● Task: Each line below from the one containing "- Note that" through the one containing "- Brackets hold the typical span" should be output exactly as it stands, and no other line should appear.
--- START ---
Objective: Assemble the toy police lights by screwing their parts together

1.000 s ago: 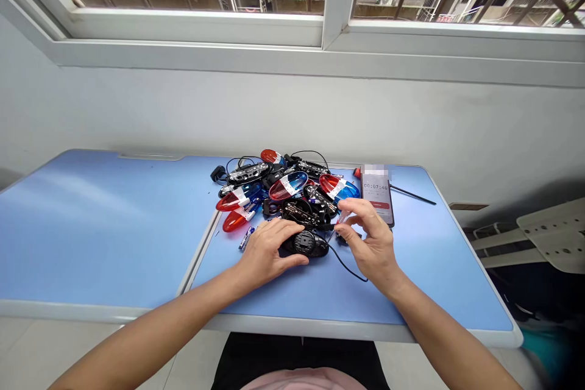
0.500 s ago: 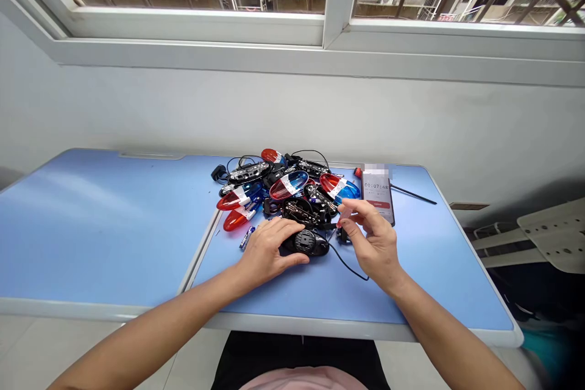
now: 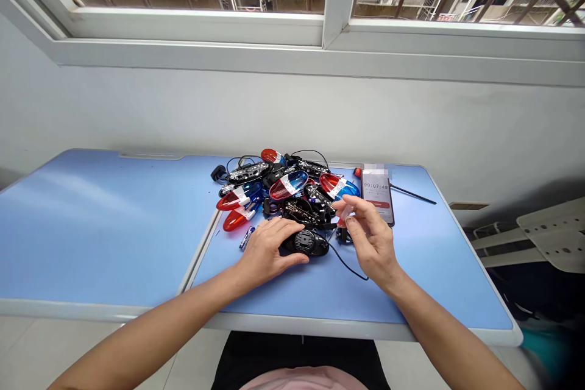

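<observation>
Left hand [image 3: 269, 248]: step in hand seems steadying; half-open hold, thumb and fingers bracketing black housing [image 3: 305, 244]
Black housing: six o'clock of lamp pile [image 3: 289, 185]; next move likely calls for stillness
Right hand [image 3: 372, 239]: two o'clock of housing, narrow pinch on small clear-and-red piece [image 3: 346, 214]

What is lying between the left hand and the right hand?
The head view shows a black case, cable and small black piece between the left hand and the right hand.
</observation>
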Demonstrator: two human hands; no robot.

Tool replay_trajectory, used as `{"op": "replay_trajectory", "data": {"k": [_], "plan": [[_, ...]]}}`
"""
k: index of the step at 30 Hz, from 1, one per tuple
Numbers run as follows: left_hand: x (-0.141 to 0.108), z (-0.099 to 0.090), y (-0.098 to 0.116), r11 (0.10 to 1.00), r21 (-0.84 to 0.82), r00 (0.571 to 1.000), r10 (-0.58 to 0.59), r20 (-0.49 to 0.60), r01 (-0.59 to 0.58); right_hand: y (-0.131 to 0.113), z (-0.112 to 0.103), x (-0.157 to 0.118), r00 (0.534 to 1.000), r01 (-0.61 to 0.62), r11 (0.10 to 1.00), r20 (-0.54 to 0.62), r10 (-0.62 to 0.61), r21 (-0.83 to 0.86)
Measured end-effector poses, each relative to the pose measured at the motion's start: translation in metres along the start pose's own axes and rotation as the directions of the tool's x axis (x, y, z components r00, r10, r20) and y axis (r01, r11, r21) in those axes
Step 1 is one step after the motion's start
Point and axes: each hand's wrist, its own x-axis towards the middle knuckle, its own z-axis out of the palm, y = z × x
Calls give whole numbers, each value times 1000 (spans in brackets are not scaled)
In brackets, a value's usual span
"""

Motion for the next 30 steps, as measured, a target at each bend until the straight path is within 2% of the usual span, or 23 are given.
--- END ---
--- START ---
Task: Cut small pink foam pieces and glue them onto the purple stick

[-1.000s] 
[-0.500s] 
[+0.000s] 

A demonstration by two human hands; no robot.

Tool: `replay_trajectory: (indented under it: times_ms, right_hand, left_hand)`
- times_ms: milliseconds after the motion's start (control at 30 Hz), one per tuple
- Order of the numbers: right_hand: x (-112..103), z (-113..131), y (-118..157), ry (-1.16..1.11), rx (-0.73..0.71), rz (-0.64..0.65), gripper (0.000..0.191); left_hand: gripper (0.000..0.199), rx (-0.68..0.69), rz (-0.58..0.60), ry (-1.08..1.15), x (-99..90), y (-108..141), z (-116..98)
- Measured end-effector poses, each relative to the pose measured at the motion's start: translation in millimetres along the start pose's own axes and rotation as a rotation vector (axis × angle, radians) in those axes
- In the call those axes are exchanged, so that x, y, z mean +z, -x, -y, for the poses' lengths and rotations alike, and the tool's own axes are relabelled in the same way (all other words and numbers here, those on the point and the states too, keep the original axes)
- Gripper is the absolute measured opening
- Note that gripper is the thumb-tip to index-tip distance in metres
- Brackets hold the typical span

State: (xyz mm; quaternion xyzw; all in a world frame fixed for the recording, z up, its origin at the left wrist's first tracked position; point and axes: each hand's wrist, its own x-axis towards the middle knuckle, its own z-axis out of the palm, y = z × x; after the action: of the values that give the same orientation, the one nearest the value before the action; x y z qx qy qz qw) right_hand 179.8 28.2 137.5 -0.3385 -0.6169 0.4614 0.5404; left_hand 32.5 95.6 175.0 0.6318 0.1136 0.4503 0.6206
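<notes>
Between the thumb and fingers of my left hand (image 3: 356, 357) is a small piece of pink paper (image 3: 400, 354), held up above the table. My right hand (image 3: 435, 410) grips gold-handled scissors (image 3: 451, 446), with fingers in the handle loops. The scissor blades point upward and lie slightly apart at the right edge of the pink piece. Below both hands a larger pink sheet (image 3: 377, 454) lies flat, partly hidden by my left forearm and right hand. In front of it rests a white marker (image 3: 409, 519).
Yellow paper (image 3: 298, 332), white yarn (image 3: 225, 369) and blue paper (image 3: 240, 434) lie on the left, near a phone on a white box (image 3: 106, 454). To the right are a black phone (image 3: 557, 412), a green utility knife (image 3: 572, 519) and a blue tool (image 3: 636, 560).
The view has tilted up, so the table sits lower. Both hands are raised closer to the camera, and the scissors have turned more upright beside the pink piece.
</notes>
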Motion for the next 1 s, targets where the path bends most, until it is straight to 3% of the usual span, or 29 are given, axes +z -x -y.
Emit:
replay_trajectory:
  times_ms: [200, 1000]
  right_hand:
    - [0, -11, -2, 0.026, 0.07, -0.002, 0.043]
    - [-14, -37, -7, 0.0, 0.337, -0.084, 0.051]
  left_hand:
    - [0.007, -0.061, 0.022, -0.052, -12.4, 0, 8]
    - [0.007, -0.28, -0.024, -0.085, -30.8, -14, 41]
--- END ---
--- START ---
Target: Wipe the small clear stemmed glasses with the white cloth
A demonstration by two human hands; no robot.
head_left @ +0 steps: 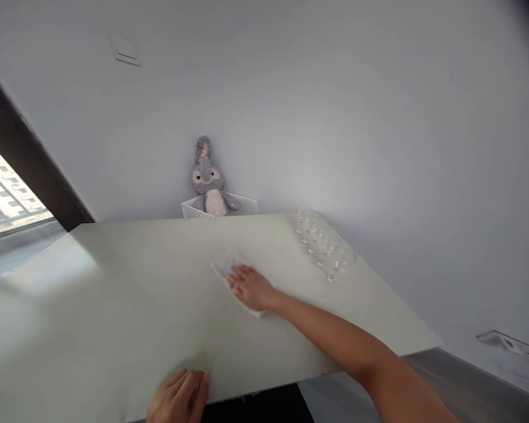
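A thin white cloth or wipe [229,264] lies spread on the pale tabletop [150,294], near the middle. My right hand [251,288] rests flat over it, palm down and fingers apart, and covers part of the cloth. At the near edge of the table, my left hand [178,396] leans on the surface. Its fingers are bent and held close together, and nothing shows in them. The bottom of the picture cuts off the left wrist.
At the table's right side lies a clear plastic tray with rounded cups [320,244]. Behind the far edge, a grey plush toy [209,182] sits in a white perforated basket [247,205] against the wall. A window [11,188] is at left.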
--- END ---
● Solution for this task:
- Note that gripper is the thumb-tip to index-tip distance in metres
- Brackets hold the typical span

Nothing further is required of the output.